Boleh minta minumnya?”
“Aya. Reni bantuin
yah?”
Pokoknya seharian
itu aku kecentilan. Ini tips dari Erni yang katanya ampuh meluluhkan hati
cowok-cowok. Katanya cowok mudah luluh dengan manjanya cewek.
Tapi ternyata hal
itu gak berlaku untuk Arya. Aku gak tahu lagi mau gimana caranya untuk membuat
Arya luluh dan berani mengatakannya.
Cara ini selain
gagal, ternyata ada dampak negatifnya juga. Setelah acara beres-beresin Aula
selesai, aku dijudesin cewek-cewek fansklubnya.
Cacian dan tekanan
seperti saat tragedi jus mangga dulu terjadi lagi. Dan aku harus menjadi gadis
rumput liar yang tegar dan tahan banting atas segala hinaan dan olok-olokkan
mereka. Kali ini tidak ada pendamai lagi seperti Helen. Dan mungkin Arya pun
jadi berpikir aku ini cewek centil. Seperti apa yang dikatakan para fansklubnya
itu.
Buktinya, setelah
itu dia terkesan menjauhiku. Tidak pernah meneleponku.
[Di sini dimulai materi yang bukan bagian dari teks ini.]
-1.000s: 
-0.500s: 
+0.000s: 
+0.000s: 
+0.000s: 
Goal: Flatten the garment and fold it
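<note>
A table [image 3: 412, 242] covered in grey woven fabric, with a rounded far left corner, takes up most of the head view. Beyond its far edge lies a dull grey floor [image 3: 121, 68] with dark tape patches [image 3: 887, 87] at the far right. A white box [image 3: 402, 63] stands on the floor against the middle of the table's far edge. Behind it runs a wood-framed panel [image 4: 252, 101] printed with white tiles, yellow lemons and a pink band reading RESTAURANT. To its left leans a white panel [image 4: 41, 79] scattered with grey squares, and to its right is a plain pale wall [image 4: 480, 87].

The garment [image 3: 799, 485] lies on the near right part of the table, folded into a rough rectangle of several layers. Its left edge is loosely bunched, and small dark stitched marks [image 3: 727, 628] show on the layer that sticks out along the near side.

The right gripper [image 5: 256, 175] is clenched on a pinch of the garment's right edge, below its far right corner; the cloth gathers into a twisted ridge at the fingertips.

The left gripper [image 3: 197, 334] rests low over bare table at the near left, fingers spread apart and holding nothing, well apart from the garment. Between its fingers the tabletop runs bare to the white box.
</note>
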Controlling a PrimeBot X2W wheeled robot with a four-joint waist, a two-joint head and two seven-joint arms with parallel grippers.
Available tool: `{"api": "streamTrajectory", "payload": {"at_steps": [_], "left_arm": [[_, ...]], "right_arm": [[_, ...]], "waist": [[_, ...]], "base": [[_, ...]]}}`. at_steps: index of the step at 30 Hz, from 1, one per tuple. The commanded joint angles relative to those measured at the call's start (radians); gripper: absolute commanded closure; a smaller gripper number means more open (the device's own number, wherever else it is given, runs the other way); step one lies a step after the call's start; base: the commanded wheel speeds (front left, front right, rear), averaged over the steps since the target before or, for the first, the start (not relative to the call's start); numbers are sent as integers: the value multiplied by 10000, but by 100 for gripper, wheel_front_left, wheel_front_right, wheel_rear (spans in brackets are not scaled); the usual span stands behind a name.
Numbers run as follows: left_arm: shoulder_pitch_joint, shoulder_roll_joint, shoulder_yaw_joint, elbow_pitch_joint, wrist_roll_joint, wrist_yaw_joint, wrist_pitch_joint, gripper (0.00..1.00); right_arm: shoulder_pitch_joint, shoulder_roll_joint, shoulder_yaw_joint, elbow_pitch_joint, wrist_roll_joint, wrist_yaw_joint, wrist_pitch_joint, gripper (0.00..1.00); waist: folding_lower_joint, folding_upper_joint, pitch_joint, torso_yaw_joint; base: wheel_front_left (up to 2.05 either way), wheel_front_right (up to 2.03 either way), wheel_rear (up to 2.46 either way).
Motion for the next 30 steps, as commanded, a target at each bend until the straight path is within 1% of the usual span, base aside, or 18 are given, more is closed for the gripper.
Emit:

Jika melihatku dari
jauh, dia pun pergi seakan tidak ingin bertemu secara wajar denganku.
Hari-hari itu
kulalui hingga acara perpisahan hari ini. Yah, acara perpisahan sekolah dimana
kita semua akan lulus dan menjalani kehidupan kita masing-masing. Aku pasti
bakalan jarang bertemu bahkan tidak bisa bertemu lagi dengan Arya. Malam pesta
perpisahan ini rasanya aku pingin nangis saja di rumah dan bukannya di sini
melihat kegembiraan teman-temanku.
Saat ini entah
dimana Erni, Tuti dan Aldo di saat aku butuh sandaran air mata. Aku hanya bisa
duduk di pojok Aula ini menyaksikan pertunjukkan-pertunjukkan yang digelar di
panggung aula. Namun pertunjukkan itu tak bisa menghibur suasana hatiku ini.